The thing is, i hate my nose from the profile-it has a hump and it curves down like a beak. I'm always conscious of it and it makes me feel unconfident-so I know I am doing the right thing. I'm just scared.

The good thing about these sites is gathering info and support! So excited for you! We will be like adp5116 in no time!
I'm sooo glad there are other people out there feeling anxious! Feb 10th eh? Good luck! I'm sure you'll look lovely. Are you in the US? I'm in the UK.

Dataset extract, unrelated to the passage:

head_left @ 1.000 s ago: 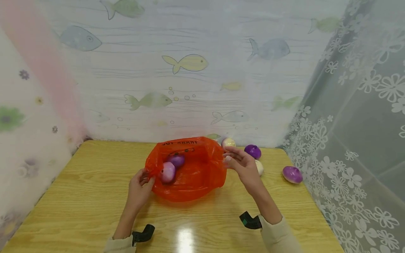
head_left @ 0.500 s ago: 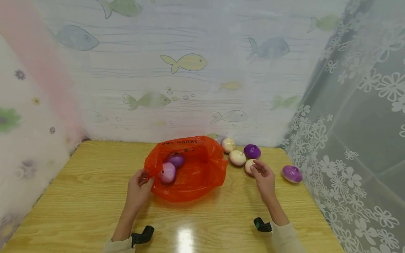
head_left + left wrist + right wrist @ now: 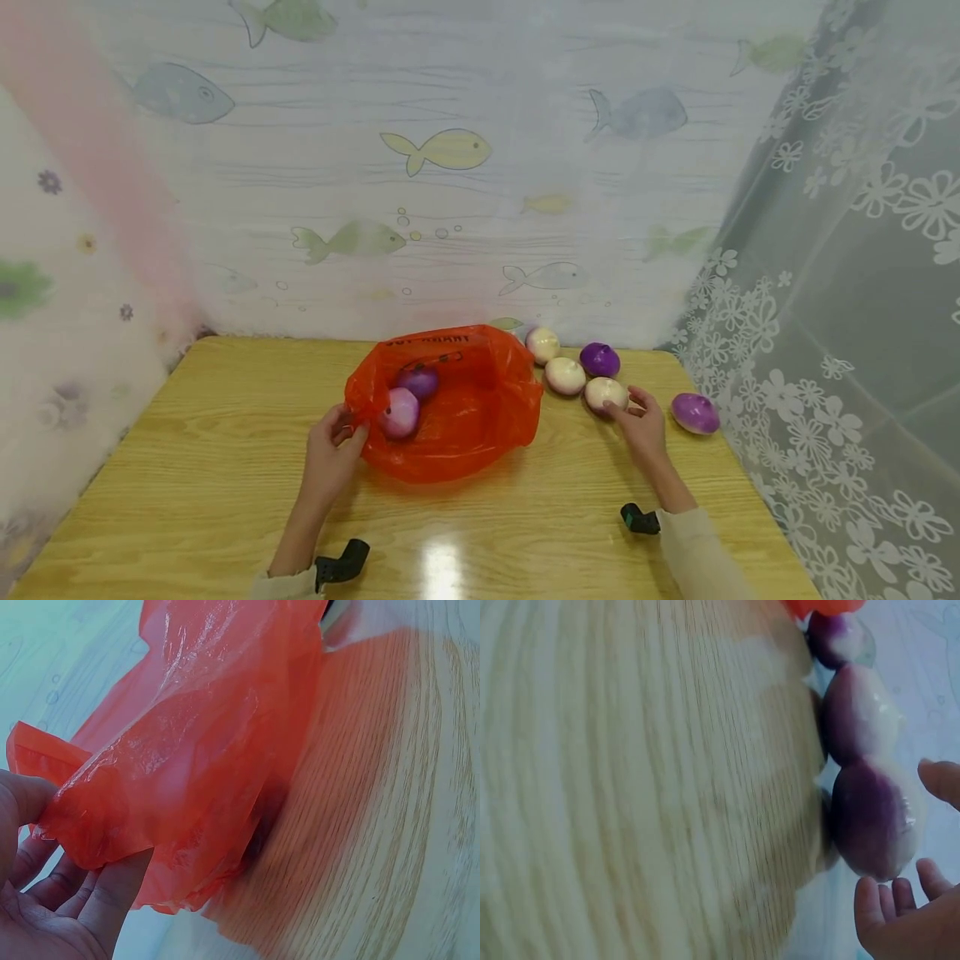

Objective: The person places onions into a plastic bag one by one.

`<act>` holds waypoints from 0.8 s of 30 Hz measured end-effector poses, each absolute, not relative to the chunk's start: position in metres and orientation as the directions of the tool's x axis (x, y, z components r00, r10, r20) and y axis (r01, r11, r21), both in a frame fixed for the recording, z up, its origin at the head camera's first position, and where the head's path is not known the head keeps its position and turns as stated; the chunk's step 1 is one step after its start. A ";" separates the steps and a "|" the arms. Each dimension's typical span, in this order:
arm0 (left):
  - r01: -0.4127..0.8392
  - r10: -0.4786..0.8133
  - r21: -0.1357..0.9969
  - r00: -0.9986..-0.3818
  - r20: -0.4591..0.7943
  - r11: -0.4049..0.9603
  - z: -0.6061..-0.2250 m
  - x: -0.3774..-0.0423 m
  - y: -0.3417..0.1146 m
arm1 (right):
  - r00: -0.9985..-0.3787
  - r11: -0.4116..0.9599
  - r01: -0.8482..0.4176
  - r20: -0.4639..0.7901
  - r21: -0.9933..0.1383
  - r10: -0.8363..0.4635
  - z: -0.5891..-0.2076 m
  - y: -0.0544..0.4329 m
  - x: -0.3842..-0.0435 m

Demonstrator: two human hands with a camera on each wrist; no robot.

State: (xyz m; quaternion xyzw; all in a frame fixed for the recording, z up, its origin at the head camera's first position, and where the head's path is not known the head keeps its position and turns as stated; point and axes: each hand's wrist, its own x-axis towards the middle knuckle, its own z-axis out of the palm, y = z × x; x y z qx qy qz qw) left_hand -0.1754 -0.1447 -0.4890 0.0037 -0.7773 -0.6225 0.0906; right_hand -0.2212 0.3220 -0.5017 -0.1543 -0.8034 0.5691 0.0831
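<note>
A red plastic bag (image 3: 450, 458) lies with its mouth facing me, a pinkish-purple onion (image 3: 401, 413) and a darker purple onion (image 3: 420, 383) inside. My left hand (image 3: 330, 454) pinches the bag's left rim between thumb and fingers; in the left wrist view the crumpled film (image 3: 172, 772) runs between them. My right hand (image 3: 645, 427) is spread at the right side of a white-topped purple onion (image 3: 603, 394). In the right wrist view its fingertips (image 3: 868, 896) are close under that onion (image 3: 874, 817), while the thumb stands apart; whether the fingertips touch is unclear.
Two more white-topped onions (image 3: 564, 377) (image 3: 542, 344) line up toward the bag. A deep purple onion (image 3: 600, 359) lies behind, and a lighter purple one (image 3: 695, 413) near the right edge of the wooden table (image 3: 187, 467). Curtains (image 3: 450, 275) hang behind.
My right hand has left the bag's right rim and moved right to the nearest white-topped onion, bringing the onions behind it into sight. My left hand keeps its grip on the bag.
</note>
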 end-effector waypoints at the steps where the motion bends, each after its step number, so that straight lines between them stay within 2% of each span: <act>1: 0.106 -0.119 0.968 -0.984 0.136 0.228 -0.489 -0.175 -0.145 | -0.943 0.326 0.160 -0.047 -0.932 0.328 -0.502 0.323 -0.223; 8: 0.108 -0.135 0.969 -0.981 0.141 0.222 -0.490 -0.176 -0.143 | -0.967 0.376 0.195 -0.114 -0.906 0.227 -0.503 0.331 -0.230; 18: 0.099 -0.139 0.971 -0.982 0.131 0.217 -0.490 -0.176 -0.141 | -0.968 0.290 0.193 -0.134 -0.938 0.210 -0.506 0.338 -0.235; 24: 0.093 -0.127 0.972 -0.984 0.123 0.217 -0.489 -0.175 -0.143 | -0.958 0.208 0.184 -0.128 -0.961 0.258 -0.511 0.333 -0.237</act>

Yes you are right-it's a smart thing to gather information. I was being ridiculous though, I was reading to the point of frightening myself. We have a site here in the UK which is pretty much full of Rhinoplasty horror stories! A surgeon I met with told me to stop reading the blogs because I was frightening myself and going from being excited about the surgery to stressing myself out silly. He was like 'you've gone from excitement to stress in zero time!-stop reading these horror story blogs!'
At the end of it all, these people are professional surgeons with experience and training, and they know what they are doing.
I'm excited and scared. Keep your fingers crossed for me!
Thank you so much for sharing your story on RealSelf! I'm sorry that your doctor thought you were over-informed, but at least you did have some idea of what to expect, yes? I'm sure your review will help others through their own rhinoplasties. Looking forward to seeing your photos!